Segundo o chefe da Agência Nacional de Vigilância Sanitária (Anvisa), Antônio Barra Torres, que já atuou em alinhamento com o governo federal, no início da pandemia, as declarações do presidente Jair Bolsonaro (PL) sobre a vacinação infantil incentivariam crimes contra a agência reguladora. Foi o que ele disse em entrevista ao jornal Folha de São Paulo. Após a Anvisa aprovar o uso das doses reduzidas da Pfizer contra a Covid-19 para o grupo de 5 a 11 anos, o presidente se manifestou em live e sugeriu que fossem divulgados os nomes de quem liberou a vacina para crianças.

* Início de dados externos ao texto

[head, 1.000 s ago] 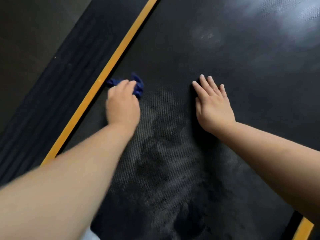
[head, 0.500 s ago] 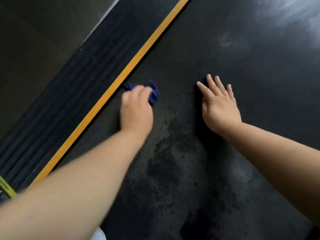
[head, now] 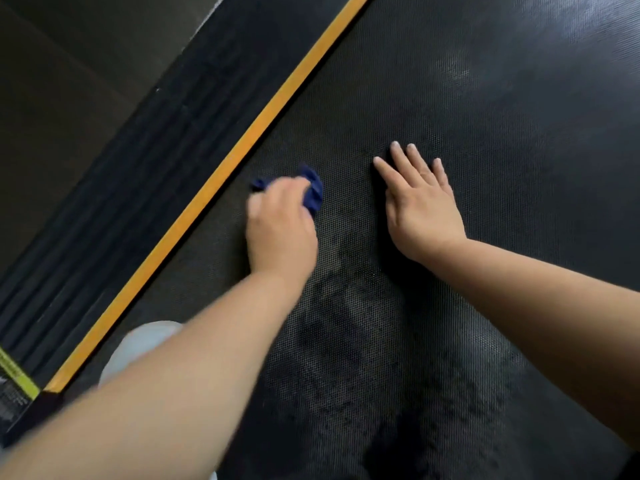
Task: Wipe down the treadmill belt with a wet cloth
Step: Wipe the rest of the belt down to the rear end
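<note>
Your left hand (head: 280, 226) has its fingers curled over the bunched blue cloth (head: 313, 190), pressing it onto the belt (head: 450, 81) just beside the yellow strip (head: 242, 147), probably so the wipe reaches the belt's edge. Your right hand (head: 420, 209) lies flat with the fingers straight, holding nothing. It seems to prop you as you lean. The damp patch (head: 346, 341) nearer you suggests that stretch is done.

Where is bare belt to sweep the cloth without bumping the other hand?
Free: the belt beyond both hands, and right of the right hand. Tight: the gap between the blue cloth in the left hand and the right hand.
</note>
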A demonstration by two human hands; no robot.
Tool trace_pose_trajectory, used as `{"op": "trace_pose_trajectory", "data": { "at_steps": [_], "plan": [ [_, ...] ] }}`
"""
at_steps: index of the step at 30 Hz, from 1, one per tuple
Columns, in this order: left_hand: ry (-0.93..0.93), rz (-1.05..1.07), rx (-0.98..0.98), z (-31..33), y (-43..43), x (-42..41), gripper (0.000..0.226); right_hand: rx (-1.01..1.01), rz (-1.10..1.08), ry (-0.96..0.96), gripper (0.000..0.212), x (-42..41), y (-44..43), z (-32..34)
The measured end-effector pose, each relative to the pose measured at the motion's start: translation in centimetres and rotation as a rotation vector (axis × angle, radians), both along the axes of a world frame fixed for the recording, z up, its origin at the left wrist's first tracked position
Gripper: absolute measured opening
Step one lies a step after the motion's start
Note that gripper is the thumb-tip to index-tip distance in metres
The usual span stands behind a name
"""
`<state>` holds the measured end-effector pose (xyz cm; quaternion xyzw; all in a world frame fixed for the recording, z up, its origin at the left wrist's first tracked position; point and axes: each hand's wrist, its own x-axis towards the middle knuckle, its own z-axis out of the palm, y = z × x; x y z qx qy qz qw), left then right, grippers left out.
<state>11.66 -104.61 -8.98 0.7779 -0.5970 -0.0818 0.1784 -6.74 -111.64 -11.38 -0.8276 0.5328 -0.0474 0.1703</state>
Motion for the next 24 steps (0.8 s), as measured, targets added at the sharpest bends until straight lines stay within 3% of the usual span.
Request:
{"op": "trace_pose_trajectory", "data": {
  "at_steps": [5, 6, 9, 11, 13, 18, 22, 24],
  "plan": [
    [0.028, -0.417, 0.038, 0.4, 2.4, -1.7, 0.038, 0.015, 0.016, -0.022, 0.053, -0.3, -0.1, 0.1],
    [0.035, -0.391, 0.046, 0.4, 1.2, -0.4, 0.037, 0.017, 0.019, -0.023, 0.053, -0.4, -0.2, 0.1],
    [0.050, 0.040, 0.047, 0.4, -2.4, 3.8, 0.031, 0.006, 0.026, -0.020, 0.053, -0.6, 0.0, -0.1],
    [-0.006, 0.186, 0.055, 0.1, -2.3, 3.8, 0.032, 0.008, 0.028, -0.026, 0.054, -0.5, 0.0, -0.2],
    [0.029, 0.144, 0.041, 0.1, -1.1, 1.5, 0.030, 0.024, 0.027, -0.031, 0.054, -0.5, -0.2, 0.0],
    [0.153, -0.256, 0.096, 1.5, 4.2, -5.7, 0.030, 0.157, 0.071, -0.073, 0.051, -1.3, -1.1, 1.3],
    [0.516, -0.088, 0.386, 4.4, 2.8, -5.6, 0.035, 0.251, -0.042, -0.192, 0.043, -1.9, -1.9, 3.2],
    [0.461, -0.059, 0.379, 5.4, 0.2, -2.8, 0.029, 0.168, -0.107, -0.205, 0.042, -2.0, -0.8, 4.2]
  ]
}}
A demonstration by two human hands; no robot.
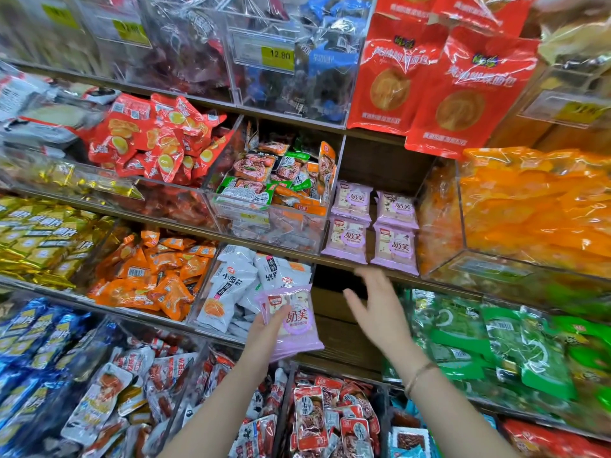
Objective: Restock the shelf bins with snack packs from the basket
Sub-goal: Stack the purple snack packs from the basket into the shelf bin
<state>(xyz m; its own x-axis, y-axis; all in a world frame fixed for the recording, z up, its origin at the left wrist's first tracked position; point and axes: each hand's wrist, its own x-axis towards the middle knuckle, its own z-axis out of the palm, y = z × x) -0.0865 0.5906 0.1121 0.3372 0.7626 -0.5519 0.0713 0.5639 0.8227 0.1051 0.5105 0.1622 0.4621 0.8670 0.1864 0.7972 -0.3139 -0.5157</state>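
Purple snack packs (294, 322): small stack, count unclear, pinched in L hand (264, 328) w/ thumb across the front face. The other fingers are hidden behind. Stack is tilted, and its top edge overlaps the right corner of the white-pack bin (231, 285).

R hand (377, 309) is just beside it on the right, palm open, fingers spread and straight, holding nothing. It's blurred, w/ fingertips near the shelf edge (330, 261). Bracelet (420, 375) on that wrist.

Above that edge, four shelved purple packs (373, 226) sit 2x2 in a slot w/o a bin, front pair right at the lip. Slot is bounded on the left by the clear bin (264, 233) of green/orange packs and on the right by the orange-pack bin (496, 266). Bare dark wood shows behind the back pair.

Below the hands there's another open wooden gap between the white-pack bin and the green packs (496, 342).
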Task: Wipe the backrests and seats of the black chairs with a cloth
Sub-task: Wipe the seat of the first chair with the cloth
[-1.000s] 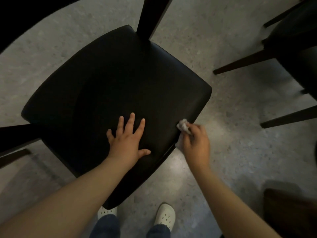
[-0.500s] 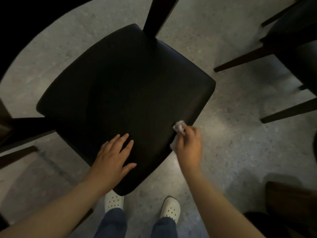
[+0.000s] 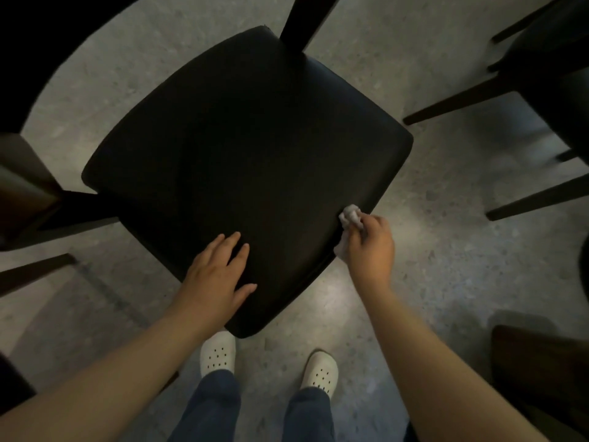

Segundo Barra Torres, isso contribuiu para aumentar o número de ameaças de morte, agressão física e violências contra servidores e familiares, que chegaria a 170 casos. Barra Torres também declarou que considera inadequada a consulta pública e a proposta do ministro da saúde, Marcelo Queiroga, de cobrar prescrição médica para imunizar mais jovens. Segundo ele isso seria perda de tempo.

Sobre a relação com o Bolsonaro, agora fragilizada, ele garantiu que nunca houve por parte do presidente qualquer tipo de pressão, pedido, insinuação ou influência nas decisões da Anvisa.